## [Exercise]
When scanning the data, count every line with "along" in it, and report only the resulting number.

# # # # #

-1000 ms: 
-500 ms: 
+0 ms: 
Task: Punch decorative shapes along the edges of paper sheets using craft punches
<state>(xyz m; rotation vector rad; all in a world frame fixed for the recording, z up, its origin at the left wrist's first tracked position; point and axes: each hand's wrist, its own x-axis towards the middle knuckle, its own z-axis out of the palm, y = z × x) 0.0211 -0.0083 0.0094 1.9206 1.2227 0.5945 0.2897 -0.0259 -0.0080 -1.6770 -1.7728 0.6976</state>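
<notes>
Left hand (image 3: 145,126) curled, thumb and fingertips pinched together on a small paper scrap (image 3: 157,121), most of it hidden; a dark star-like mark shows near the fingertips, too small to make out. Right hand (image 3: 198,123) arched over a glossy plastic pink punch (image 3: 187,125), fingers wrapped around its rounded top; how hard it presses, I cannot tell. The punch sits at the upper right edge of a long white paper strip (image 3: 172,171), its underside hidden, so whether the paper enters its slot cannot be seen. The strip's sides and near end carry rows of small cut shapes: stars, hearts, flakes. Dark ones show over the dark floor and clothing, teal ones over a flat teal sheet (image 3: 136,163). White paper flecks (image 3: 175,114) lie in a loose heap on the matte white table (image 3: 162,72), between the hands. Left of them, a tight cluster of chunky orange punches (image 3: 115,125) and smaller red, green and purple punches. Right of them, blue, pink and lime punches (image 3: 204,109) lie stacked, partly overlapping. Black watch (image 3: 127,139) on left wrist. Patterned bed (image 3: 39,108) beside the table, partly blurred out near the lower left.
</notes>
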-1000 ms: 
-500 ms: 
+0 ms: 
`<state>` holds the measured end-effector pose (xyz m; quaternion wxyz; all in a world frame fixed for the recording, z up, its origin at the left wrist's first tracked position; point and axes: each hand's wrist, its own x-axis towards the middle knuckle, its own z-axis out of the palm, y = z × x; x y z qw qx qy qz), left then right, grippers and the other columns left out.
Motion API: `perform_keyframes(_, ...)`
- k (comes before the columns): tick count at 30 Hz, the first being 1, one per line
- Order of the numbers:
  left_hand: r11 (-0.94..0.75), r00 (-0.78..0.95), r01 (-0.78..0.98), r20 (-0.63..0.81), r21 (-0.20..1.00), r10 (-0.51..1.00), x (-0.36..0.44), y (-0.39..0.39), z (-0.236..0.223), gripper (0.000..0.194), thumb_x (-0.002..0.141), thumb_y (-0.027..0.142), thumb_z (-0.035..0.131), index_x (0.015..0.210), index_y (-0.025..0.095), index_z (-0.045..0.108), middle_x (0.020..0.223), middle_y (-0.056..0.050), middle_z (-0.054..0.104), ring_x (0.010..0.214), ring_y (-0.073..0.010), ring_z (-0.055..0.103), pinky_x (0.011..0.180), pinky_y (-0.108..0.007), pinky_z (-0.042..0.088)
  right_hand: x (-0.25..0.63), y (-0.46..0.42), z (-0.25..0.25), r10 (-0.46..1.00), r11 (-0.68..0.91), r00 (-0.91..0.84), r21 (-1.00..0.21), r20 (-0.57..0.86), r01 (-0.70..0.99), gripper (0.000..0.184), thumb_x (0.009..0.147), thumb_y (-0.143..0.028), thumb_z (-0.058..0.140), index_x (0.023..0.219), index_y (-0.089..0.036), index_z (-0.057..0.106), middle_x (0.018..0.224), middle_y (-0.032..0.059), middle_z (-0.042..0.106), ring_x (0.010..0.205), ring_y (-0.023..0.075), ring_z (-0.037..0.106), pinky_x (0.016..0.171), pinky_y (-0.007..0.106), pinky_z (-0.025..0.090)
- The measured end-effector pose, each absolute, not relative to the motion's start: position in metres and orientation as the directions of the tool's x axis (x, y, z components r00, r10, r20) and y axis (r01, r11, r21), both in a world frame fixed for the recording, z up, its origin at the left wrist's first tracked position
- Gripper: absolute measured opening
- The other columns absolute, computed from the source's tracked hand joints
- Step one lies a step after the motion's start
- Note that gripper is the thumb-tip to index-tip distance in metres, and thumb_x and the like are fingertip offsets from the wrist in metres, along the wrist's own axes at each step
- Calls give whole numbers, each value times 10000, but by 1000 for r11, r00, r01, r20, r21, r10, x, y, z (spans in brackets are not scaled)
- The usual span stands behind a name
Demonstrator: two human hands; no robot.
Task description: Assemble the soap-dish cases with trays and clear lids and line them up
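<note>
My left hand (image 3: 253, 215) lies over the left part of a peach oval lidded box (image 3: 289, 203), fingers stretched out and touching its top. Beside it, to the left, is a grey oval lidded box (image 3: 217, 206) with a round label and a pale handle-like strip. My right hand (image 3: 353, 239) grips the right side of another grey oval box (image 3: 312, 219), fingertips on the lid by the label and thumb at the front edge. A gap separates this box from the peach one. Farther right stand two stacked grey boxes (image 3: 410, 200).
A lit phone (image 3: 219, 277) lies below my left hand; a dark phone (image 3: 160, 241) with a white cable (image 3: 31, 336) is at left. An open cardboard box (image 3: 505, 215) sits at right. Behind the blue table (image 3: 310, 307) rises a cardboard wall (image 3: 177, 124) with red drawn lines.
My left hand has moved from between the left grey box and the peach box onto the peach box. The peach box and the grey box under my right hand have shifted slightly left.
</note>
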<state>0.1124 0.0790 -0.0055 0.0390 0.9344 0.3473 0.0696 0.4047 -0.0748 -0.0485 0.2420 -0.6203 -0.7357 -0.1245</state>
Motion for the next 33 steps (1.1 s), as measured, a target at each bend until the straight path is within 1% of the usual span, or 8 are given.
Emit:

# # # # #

## [Solution for this problem]
2